■ What is required
Each line of the material should be set down exactly. Pictures are not part of the copy.

■ Source material
╭──
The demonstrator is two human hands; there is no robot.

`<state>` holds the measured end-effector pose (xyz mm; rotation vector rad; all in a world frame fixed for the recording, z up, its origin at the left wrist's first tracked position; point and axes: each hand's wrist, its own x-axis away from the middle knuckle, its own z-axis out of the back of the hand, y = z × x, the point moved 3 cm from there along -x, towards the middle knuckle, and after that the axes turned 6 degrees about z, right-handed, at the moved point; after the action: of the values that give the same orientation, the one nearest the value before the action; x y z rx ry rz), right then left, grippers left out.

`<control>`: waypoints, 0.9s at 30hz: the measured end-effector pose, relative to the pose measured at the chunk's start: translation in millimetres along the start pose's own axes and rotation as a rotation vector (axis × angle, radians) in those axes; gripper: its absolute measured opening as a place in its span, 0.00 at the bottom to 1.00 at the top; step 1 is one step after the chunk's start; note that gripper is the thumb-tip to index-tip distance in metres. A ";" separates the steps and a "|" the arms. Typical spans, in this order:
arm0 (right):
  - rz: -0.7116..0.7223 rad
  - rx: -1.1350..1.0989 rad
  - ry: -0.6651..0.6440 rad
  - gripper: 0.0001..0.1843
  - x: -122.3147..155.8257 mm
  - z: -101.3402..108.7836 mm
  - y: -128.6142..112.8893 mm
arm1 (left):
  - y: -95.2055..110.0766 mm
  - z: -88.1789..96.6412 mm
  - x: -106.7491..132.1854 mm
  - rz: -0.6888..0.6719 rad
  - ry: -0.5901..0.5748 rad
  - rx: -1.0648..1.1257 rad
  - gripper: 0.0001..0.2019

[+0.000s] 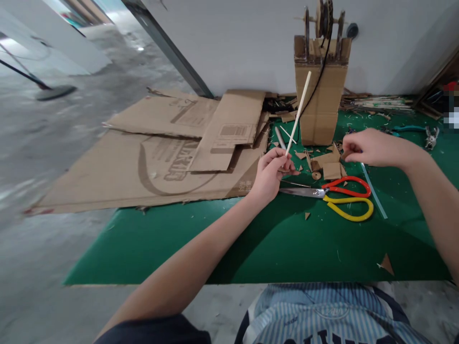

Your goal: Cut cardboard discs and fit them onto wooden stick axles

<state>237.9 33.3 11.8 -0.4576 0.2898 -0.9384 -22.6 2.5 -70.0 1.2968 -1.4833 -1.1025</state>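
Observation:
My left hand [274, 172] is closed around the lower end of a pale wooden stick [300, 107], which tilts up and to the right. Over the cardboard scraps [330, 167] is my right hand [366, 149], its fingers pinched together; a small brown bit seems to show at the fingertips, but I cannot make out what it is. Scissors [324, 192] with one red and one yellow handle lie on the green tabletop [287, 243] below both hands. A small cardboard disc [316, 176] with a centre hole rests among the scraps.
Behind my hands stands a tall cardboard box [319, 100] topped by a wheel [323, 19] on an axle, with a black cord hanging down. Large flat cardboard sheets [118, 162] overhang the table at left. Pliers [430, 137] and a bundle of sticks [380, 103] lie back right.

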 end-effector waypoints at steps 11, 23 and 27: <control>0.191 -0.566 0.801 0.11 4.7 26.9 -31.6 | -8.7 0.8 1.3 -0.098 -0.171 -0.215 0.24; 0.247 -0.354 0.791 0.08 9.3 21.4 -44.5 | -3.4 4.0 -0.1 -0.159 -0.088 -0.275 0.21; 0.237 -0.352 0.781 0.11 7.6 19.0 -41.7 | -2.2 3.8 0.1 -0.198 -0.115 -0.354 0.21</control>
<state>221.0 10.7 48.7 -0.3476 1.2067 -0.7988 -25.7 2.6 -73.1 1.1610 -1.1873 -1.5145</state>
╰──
■ Output of the exercise
The demonstrator is two human hands; there is no robot.

`<state>` holds the measured end-effector pose (xyz mm; rotation vector rad; all in a world frame fixed for the recording, z up, its origin at the left wrist's first tracked position; point and axes: each hand's wrist, its own x-axis away from the middle knuckle, its own z-axis out of the back of the hand, y = z × x, the point moved 3 cm from there along -x, towards the middle knuckle, and after that the axes turned 6 degrees about z, right-handed, at the moved point; after the action: of the values that give the same orientation, the one nearest the value before the action; x y z rx ry rz), right then left, grippers left out.

`<control>`: waypoints, 0.9s at 30hz: the measured end-effector pose, relative to the pose measured at the chunk's start: translation in millimetres along the start pose's own axes and rotation as a rotation vector (axis × angle, radians) in those axes; gripper: its absolute measured opening as a place in its span, 0.00 at the bottom to 1.00 at the top; step 1 is one step after the chunk's start; note that gripper is the thumb-tip to index-tip distance in metres. A ";" separates the steps and a "|" the arms. Typical spans, in this order:
arm0 (right):
  - rz: -0.7116..0.7223 rad
  - rx: -1.1350..1.0989 rad
  - ry: -0.6651..0.6440 rad
  - gripper: 0.0001..0.1843
  - x: -122.3147..155.8257 mm
  - z: -101.3402..108.7836 mm
  - y: -128.6142..112.8893 mm
arm1 (left):
  - y: -95.2055..110.0766 mm
  - z: -88.1789..96.6412 mm
  - x: -106.7491..132.1854 mm
  - rz: -0.6888..0.6719 rad
  - ry: -0.5901..0.5748 rad
  - rx: -1.0648..1.1257 rad
  - gripper: 0.0001..0.2019

[+0.000s] 

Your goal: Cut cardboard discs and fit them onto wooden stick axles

<state>237.9 33.3 11.8 -0.4576 0.2898 -0.9384 -22.6 2.5 -70.0 1.2968 -1.4833 -1.1025</state>
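Observation:
My left hand [274, 172] is closed around the lower end of a pale wooden stick [300, 107], which tilts up and to the right. Over the cardboard scraps [330, 167] is my right hand [366, 149], its fingers pinched together; a small brown bit seems to show at the fingertips, but I cannot make out what it is. Scissors [324, 192] with one red and one yellow handle lie on the green tabletop [287, 243] below both hands. A small cardboard disc [316, 176] with a centre hole rests among the scraps.
Behind my hands stands a tall cardboard box [319, 100] topped by a wheel [323, 19] on an axle, with a black cord hanging down. Large flat cardboard sheets [118, 162] overhang the table at left. Pliers [430, 137] and a bundle of sticks [380, 103] lie back right.
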
 end-effector waypoints at steps 11, 23 and 27: <control>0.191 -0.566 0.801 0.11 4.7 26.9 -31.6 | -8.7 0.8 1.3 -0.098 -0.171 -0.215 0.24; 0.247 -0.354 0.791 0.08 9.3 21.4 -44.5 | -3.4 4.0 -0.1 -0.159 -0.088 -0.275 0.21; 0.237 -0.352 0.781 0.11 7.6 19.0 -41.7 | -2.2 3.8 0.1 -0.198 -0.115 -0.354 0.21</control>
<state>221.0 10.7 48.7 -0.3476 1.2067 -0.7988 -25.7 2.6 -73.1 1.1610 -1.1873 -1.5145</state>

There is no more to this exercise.